Pitchers and catchers are set to report to Port Charlotte on February 19th, the start of what feels like the agonizingly long six weeks of spring training. Each spring presents the opportunity for a new crop of spring training invitees -- prospects, career minor leaguers, or former big leaguers -- to catch fire and win a coveted roster spot.
For prospects, this is their big chance to display their talents before major league coaches who would otherwise know them only through videos and scouting reports. Some less heralded minor leaguers are just hoping to show enough skill to warrant a roster spot somewhere in the upper levels, from where they may get an injury call up. Established major leaguers are just hoping to prove they still have what it takes to compete at the top level.
So, here are the pitchers the Rays have given an invite to spring training.
The former Milwaukee top ten prospect, has journeyed around affiliate ball since 2005 having played with ten different organizations, and Tampa Bay will be his 11th. Eveland managed to pitch in 10 games last season with the Braves and pretty much served as a LOOGY. You can read much more on hij, here, in
Five years in his professional career, Gamboa was struggling to establish himself as a legitimate prospect. So, he decided to introduce a knuckleball to his repertoire. The results didn't change that much, but the Orioles liked him enough to add him to the 40 man roster and actually promoted him to the majors in 2015, before sending him back down before making a single appearance. He would be non-tendered following the season, allowing the Rays to pick him up.
The first Rays draftee represented, Garton was selected in the 34th round of the 2012 draft and has quietly worked his way up the ladder. He will likely start the season with Triple-A as he has progressed one level for each year he's been in the system. A reliever throughout his career, Garton stymied opposing hitters, holding them to a .211 average. With the current weak bullpen, Garton has only an outside chance of making the Opening Day roster.
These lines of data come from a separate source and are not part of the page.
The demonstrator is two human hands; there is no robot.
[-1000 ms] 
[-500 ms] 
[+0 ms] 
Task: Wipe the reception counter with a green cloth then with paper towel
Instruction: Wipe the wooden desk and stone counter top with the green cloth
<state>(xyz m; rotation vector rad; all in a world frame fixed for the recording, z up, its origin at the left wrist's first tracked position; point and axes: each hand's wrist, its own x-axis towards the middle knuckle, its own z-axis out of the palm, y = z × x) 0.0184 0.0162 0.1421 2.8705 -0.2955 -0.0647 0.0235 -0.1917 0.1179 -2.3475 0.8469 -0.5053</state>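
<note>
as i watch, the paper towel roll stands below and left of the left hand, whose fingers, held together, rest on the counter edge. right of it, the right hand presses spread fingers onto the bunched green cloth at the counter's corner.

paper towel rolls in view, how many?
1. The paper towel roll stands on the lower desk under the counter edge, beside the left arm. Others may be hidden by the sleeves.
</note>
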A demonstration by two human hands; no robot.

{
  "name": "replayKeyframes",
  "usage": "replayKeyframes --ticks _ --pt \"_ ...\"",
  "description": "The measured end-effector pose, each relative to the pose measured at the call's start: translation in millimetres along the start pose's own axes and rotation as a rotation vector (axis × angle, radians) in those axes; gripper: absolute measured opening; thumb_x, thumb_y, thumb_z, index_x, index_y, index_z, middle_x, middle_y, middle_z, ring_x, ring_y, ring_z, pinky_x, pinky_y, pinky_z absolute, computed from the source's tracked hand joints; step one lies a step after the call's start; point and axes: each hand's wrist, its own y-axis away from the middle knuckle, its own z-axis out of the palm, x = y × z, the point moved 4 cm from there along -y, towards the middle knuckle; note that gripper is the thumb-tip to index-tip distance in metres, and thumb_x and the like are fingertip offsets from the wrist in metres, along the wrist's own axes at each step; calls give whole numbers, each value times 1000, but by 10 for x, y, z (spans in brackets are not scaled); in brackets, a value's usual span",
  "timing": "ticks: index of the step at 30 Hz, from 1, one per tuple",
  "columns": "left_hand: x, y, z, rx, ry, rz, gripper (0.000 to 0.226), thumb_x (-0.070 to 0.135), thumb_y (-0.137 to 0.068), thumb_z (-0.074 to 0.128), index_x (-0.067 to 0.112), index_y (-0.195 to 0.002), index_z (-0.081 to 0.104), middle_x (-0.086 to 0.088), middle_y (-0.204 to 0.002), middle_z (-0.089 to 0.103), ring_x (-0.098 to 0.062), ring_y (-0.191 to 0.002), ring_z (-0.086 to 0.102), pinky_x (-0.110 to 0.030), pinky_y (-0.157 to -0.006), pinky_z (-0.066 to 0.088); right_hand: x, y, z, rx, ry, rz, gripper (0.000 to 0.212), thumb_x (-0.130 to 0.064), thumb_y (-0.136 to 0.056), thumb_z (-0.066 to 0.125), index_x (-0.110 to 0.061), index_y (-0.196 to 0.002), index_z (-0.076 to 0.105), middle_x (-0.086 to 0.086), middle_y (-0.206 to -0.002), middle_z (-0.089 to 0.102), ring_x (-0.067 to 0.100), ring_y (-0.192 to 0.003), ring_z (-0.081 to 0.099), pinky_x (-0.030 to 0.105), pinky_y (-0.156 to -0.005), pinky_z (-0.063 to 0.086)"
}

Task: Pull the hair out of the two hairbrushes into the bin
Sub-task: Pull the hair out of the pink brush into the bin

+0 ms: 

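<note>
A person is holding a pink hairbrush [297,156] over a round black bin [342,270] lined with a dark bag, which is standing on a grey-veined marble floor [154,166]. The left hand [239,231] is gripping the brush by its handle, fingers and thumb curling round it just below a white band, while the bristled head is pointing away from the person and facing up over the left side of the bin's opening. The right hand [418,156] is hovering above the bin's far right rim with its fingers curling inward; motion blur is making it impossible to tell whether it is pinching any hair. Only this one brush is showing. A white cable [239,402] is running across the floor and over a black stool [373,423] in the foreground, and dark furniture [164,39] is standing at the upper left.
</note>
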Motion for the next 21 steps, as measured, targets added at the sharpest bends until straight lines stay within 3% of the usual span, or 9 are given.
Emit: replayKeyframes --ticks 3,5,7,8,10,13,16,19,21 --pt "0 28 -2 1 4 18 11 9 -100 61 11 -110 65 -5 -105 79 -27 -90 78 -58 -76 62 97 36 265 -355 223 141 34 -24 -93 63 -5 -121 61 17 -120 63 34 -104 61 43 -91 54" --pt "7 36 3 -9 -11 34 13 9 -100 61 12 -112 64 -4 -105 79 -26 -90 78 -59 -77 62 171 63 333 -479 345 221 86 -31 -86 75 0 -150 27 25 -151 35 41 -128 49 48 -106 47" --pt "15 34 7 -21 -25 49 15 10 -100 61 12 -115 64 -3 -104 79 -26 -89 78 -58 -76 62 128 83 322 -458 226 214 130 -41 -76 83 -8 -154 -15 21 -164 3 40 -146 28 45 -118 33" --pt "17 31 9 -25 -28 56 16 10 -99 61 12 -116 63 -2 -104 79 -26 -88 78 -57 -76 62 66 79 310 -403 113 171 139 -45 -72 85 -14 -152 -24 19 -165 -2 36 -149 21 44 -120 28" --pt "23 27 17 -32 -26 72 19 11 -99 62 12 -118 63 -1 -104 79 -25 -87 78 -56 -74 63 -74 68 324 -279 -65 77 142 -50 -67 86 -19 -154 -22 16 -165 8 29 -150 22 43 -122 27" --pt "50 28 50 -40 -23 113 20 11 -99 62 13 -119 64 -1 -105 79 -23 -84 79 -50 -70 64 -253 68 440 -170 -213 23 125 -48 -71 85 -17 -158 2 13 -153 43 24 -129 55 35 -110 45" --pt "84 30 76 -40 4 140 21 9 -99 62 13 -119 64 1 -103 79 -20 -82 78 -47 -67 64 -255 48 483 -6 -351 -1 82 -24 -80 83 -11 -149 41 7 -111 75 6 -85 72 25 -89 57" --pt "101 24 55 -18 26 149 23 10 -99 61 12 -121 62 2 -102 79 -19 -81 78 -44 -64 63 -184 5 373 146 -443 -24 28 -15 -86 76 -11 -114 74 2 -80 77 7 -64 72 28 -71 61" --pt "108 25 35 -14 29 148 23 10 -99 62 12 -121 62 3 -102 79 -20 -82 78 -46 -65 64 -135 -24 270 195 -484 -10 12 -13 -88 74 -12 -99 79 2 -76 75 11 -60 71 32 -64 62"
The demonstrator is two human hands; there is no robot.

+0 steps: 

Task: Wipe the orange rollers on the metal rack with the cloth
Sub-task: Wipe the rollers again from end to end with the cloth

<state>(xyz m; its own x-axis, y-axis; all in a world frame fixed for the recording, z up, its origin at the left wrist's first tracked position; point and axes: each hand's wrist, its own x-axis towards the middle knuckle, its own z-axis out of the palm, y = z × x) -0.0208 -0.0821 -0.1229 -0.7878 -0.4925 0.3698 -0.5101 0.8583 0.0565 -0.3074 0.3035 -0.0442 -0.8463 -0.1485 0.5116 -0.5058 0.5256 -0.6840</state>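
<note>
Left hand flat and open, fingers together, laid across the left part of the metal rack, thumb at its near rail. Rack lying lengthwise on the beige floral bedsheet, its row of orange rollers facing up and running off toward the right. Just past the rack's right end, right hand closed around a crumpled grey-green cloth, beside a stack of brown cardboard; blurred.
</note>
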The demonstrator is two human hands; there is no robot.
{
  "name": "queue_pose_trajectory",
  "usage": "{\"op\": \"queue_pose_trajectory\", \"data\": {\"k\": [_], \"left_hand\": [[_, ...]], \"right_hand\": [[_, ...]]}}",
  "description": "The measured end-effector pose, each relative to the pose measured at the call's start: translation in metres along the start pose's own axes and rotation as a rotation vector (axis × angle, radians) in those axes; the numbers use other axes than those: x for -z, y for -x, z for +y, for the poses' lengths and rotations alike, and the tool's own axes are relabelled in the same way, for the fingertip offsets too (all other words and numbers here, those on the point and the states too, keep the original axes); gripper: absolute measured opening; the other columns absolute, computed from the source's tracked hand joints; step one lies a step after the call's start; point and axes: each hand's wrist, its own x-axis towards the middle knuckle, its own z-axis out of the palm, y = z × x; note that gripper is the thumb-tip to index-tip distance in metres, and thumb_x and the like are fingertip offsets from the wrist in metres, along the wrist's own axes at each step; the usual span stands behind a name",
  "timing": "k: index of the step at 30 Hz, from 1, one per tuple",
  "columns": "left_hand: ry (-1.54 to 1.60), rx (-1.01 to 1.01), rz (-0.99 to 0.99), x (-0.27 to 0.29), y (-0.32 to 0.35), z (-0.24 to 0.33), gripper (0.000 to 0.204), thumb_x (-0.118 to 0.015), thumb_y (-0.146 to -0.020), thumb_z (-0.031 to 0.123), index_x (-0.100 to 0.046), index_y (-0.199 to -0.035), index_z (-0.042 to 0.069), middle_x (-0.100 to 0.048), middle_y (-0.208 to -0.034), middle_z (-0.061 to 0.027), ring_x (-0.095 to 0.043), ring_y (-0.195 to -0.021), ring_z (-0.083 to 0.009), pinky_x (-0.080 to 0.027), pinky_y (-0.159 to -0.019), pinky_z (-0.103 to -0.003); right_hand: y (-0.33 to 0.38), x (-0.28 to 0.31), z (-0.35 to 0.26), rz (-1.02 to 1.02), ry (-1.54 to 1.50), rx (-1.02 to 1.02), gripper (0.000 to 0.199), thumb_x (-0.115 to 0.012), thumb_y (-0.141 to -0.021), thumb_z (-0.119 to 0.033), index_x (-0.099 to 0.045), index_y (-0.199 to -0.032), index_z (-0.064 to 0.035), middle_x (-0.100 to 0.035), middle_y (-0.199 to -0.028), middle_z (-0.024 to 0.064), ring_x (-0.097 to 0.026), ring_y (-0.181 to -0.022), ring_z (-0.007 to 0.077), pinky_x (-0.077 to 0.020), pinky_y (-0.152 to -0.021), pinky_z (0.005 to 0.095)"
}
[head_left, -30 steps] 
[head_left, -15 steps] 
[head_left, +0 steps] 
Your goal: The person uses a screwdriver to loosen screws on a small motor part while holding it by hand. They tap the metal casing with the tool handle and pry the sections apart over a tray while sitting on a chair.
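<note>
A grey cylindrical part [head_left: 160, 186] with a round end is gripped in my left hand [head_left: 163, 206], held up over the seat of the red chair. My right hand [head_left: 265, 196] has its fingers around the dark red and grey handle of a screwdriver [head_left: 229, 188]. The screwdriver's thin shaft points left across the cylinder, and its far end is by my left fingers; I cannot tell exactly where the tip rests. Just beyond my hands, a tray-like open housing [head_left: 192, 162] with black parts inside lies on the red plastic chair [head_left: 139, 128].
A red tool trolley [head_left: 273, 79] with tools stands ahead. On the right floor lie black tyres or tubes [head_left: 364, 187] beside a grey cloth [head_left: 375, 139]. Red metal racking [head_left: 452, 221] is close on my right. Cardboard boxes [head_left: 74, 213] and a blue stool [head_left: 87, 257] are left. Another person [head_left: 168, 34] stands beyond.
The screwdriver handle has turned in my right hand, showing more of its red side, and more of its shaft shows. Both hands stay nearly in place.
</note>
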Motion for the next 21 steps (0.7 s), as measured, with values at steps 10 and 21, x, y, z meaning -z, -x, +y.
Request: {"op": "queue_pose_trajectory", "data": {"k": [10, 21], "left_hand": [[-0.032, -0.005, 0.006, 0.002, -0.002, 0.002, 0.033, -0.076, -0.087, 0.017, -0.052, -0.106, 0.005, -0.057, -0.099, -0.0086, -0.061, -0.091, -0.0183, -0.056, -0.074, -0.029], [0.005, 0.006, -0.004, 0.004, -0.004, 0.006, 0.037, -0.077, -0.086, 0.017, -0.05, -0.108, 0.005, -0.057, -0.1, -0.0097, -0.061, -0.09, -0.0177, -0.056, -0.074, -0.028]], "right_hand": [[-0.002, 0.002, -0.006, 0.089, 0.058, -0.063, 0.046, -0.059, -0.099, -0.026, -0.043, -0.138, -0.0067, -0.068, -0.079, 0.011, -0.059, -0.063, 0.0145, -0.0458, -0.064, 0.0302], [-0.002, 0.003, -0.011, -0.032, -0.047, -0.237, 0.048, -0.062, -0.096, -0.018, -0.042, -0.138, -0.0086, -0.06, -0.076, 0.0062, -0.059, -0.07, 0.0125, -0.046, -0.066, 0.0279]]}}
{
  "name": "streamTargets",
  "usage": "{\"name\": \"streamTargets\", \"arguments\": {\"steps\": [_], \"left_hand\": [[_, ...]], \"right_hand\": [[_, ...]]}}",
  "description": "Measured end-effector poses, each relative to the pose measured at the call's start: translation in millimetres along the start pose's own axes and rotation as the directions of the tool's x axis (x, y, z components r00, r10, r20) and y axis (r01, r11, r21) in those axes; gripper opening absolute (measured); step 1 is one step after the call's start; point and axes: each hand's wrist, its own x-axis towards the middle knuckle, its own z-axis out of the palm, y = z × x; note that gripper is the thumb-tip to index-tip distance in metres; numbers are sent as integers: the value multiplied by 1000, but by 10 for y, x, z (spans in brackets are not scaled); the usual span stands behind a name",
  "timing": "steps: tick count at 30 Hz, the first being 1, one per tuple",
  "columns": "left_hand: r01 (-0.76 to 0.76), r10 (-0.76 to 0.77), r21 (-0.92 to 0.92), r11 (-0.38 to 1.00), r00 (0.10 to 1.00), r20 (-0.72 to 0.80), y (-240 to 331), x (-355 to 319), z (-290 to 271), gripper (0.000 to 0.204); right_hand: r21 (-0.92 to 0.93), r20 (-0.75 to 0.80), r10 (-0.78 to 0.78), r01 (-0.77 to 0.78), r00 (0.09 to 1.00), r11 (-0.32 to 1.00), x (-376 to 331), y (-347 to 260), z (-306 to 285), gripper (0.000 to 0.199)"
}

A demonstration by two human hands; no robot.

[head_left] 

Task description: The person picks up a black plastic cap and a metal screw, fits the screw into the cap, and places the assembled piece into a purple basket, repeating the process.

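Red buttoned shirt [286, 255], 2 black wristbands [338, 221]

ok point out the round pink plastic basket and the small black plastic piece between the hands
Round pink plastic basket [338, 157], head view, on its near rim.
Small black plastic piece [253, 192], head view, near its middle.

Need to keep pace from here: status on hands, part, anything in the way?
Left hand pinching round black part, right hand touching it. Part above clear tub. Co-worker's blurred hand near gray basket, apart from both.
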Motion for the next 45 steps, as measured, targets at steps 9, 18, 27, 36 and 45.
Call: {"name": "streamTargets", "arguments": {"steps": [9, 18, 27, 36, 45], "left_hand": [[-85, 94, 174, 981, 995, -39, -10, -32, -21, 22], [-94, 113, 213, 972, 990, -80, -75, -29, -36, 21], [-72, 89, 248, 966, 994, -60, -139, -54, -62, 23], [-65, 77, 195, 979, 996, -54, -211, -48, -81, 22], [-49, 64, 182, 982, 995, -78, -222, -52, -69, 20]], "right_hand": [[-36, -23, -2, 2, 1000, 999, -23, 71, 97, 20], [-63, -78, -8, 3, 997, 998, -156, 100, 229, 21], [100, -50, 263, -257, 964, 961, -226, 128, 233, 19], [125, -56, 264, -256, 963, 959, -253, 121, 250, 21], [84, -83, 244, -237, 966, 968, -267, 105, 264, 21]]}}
In 2016, Marinez will be spending his second consecutive year in the Rays organization with the hopes of pitching in the majors for just the third time in his career (and the first time since 2012.) A former top prospect and Futures' game participant, Marinez has struggled the past few years. He put together the best season on his career in 2015 and he'll hope to build off that this coming year.
A 39th round pick in the 2010 draft, Markel is on the cusp of reaching the majors, having finished the 2015 season with the Durham Bulls. After splitting time between starting and relieving, it seems that Markel now has a fixed spot in the bullpen. He saw his best year in 2012 when Baseball America rated his change-up the best in the system, and ranked him 25th overall in the organization. However, he has struggled since then. If he's able to turn it around, we may see Markel gracing the mound for the Rays at some point in 2016.
A former third round pick in 2009, Marks had a mediocre start to his professional career but he was able to work his way up and reach the majors (pitched in just one game) in 2014 with the Royals. Marks spent the 2015 season in the Arizona organization, but never reached the big league team.
Once a top six prospect in the Pirates system, McPherson's career was derailed by Tommy John Surgery in 2013. The Rays picked him up the following off-season and he spent the 2015 season rehabbing between three different levels, spending the most time with Double-A Montgomery. He has ten games of successful major league experience under his belt, pitching solidly in 2012 for Pittsburgh.
He spent the 2015 season playing in Mexico after playing 2010 to 2014 in Triple-A. He has never made the jump to the majors. He displayed excellent numbers while in Mexico, but we'll have to wait and see if that will translate back in the states.
Acquired last off-season for Cesar Ramos, Sappington is likely heading for Durham once the season starts as he has spent the past three seasons pitching in Double-A. He was twice a top ten prospect in the Angels organization, but following his transition to the pen, his value plummeted. However like the others above, if he puts on a nice display and impresses the coaches, he could find himself pitching at the Trop soon enough.
Drafted by the Rays in the 14th round of the 2013 draft, Schultz is quickly become one of the best, under-the-radar prospects in baseball as pitched well as a started at each level as he has progressed up the latter. After a strong performance with Montgomery in 2015, Schultz is set to join a rotation in Durham that will feature Blake Snell and Taylor Guerreri, but may be quick to establish himself.
A former left-hander flame thrower for the Braves, Venters career has been ravaged by injuries as he has gone under the knife three times. He hasn't pitched a single inning since the 2012 season, but previously he has really been tough on lefties, maintaining a 38.0% strikeout rate against them. If he is miraculously able to return to form, he'd bring a very nice addition to the Rays bullpen.
A minor league journeyman, Wagner has made several stops in the majors with various clubs. But, he, like a few others on this list, would have to undergo Tommy John surgery, missing the 2015 season. The Rays are taking a flier on him and giving him a chance to turn some heads in spring training.
A finesse pitcher, Wilk used to be one of the better pitching prospects in the Tigers system, having the best control from 2010 to 2012. He has made the jump to the majors a couple of different times with generally poor results. He'll more than likely be starting rotation depth for the Bulls this upcoming year, but there's always the possibility he could be needed at some point for the Rays.